[Data excerpts]

···

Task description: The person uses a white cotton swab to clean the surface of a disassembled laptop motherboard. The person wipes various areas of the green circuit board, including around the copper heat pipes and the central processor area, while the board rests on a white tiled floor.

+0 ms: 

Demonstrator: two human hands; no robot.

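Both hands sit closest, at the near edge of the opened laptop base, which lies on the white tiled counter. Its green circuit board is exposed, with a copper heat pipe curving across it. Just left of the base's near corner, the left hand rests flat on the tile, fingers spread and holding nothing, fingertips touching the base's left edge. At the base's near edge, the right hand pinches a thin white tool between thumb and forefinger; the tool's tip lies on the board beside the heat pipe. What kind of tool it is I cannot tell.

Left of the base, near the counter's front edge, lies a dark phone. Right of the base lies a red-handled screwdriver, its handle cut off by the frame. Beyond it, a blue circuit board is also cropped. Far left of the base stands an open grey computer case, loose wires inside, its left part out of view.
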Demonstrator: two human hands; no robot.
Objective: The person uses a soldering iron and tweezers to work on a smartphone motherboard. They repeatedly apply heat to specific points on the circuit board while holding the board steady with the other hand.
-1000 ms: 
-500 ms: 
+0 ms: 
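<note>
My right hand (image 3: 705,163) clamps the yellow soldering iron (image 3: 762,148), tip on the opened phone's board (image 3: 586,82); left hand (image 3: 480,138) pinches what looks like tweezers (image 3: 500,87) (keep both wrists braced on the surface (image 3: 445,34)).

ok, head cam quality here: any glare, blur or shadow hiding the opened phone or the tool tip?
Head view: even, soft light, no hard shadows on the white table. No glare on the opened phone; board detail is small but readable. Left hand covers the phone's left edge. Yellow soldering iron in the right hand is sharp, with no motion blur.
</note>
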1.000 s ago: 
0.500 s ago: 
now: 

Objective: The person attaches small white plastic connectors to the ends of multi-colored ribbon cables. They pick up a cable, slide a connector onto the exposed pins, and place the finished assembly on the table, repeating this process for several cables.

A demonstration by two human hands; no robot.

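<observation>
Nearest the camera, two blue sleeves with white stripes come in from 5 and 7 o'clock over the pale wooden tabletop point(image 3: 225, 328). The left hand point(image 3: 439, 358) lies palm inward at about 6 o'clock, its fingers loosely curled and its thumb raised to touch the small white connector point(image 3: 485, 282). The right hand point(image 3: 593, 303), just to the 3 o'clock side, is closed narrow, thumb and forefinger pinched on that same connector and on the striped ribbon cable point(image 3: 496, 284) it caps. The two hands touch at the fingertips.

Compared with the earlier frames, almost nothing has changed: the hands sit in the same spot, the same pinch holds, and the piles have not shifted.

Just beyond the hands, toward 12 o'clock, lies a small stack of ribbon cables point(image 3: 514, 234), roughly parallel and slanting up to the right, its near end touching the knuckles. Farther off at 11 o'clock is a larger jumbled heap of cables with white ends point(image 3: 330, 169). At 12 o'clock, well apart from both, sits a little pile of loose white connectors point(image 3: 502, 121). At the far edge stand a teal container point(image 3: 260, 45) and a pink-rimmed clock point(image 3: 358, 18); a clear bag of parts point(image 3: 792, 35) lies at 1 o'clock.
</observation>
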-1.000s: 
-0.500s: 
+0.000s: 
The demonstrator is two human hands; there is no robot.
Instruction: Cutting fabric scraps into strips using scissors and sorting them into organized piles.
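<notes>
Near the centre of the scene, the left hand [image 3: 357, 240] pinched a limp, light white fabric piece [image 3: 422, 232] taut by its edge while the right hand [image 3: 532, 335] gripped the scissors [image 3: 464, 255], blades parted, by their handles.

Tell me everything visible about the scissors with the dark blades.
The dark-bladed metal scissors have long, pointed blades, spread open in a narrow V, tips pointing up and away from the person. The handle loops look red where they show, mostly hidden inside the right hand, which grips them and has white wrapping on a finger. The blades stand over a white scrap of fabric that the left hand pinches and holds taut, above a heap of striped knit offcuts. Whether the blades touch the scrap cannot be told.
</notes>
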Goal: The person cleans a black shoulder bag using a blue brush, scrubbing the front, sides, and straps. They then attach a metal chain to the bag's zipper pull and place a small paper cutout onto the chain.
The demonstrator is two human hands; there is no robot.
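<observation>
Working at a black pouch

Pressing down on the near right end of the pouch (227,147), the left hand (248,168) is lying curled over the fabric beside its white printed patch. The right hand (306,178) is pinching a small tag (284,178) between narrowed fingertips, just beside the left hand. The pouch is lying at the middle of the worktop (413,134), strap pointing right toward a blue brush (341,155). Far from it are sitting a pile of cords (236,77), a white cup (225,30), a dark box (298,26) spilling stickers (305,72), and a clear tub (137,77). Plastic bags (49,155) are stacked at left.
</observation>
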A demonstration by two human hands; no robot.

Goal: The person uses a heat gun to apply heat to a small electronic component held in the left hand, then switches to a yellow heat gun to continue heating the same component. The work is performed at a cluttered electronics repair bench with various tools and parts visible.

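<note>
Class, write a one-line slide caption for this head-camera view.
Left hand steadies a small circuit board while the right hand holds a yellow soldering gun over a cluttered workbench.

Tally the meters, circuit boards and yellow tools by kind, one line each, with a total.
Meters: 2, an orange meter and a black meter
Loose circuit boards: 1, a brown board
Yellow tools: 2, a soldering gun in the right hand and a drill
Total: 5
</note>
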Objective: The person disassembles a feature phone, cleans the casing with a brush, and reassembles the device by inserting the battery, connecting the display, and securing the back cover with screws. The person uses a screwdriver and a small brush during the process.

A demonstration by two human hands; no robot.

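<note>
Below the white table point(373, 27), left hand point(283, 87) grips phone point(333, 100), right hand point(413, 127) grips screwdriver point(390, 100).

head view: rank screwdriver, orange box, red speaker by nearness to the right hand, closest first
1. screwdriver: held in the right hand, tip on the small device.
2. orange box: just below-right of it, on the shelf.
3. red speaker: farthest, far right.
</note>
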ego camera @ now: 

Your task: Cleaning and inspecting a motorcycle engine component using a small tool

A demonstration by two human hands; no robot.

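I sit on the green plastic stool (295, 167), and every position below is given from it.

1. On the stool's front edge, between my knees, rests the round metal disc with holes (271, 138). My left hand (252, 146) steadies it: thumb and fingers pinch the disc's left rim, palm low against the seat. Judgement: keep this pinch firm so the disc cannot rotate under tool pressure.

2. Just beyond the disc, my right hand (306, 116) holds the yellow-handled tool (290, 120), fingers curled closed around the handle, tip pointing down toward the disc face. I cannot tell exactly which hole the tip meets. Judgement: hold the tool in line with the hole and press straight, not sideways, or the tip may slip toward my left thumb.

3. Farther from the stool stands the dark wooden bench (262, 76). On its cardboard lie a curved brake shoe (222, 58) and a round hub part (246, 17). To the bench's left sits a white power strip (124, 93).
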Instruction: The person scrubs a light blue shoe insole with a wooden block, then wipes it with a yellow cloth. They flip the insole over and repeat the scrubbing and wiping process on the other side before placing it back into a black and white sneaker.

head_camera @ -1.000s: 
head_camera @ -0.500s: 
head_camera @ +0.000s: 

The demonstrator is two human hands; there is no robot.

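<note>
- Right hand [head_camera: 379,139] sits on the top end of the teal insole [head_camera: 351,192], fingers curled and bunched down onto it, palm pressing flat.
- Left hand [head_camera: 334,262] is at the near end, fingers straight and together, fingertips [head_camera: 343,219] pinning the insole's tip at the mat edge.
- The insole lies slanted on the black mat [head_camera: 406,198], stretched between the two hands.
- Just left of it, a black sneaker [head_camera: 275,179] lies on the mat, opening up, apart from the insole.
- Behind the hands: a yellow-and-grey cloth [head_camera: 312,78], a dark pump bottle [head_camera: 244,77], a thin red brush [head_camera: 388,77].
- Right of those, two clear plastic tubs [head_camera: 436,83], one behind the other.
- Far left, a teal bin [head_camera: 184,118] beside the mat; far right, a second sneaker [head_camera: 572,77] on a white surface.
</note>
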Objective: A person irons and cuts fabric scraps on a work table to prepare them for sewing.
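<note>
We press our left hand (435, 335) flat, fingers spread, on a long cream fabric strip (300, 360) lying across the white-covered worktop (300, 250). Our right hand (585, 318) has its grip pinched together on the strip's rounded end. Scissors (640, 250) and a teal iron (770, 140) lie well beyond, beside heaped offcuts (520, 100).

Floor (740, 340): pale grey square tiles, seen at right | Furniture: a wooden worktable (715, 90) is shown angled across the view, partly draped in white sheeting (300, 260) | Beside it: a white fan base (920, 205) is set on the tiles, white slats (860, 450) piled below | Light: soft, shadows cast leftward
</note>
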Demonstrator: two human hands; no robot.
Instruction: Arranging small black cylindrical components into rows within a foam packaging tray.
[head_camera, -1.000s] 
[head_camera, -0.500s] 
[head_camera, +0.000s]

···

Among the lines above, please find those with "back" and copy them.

▶ _WRITTEN SOLUTION_:
Objective: The person disassembles a feature phone, cleans the casing with a brush, and reassembles the device by inserting the battery, connecting the display, and securing the back cover with screws. The person uses a screwdriver and a small brush during the process.
Instruction: The person scrubs a light blue shoe insole with a wooden block, then wipes it with a yellow cloth. They flip the insole over and repeat the scrubbing and wiping process on the other side before placing it back into a black and white sneaker.

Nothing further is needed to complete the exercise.